▶ **Your goal**
Look through the data below and report how many lines include "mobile". Only the number should be given.
----------
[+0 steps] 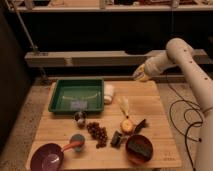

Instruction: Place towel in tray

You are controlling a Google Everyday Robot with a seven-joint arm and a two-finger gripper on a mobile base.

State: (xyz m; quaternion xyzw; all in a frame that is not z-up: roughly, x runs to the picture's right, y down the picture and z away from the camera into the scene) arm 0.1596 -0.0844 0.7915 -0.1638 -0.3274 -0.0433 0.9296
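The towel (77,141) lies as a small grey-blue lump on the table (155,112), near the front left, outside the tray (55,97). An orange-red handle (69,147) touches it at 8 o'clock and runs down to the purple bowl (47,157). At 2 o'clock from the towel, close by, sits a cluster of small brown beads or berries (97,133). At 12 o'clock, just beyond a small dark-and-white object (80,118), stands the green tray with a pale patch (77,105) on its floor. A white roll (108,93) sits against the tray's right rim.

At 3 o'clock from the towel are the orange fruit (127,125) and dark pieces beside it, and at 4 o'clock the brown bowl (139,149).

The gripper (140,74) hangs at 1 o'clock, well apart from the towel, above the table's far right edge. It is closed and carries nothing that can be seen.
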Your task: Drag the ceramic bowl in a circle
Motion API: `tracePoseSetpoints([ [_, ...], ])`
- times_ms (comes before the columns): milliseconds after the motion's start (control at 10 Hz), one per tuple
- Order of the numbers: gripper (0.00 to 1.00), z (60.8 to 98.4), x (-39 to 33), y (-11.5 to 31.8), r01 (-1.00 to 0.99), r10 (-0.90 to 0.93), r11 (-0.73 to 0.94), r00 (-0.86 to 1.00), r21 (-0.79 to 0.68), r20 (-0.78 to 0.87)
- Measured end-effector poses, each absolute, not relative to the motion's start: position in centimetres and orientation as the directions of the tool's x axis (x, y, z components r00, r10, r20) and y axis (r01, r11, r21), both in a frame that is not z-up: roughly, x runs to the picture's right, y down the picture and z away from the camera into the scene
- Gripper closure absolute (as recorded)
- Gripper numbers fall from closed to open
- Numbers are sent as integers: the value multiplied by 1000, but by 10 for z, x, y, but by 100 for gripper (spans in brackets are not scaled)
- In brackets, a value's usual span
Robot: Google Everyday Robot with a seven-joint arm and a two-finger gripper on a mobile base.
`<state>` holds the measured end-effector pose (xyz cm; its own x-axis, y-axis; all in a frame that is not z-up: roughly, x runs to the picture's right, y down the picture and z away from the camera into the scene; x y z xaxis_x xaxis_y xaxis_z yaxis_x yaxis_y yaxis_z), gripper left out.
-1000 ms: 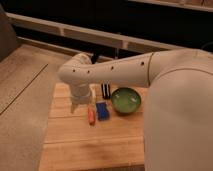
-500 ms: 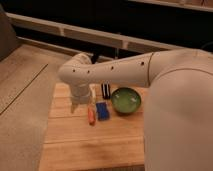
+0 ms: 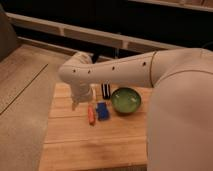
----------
▶ **Result of this task**
2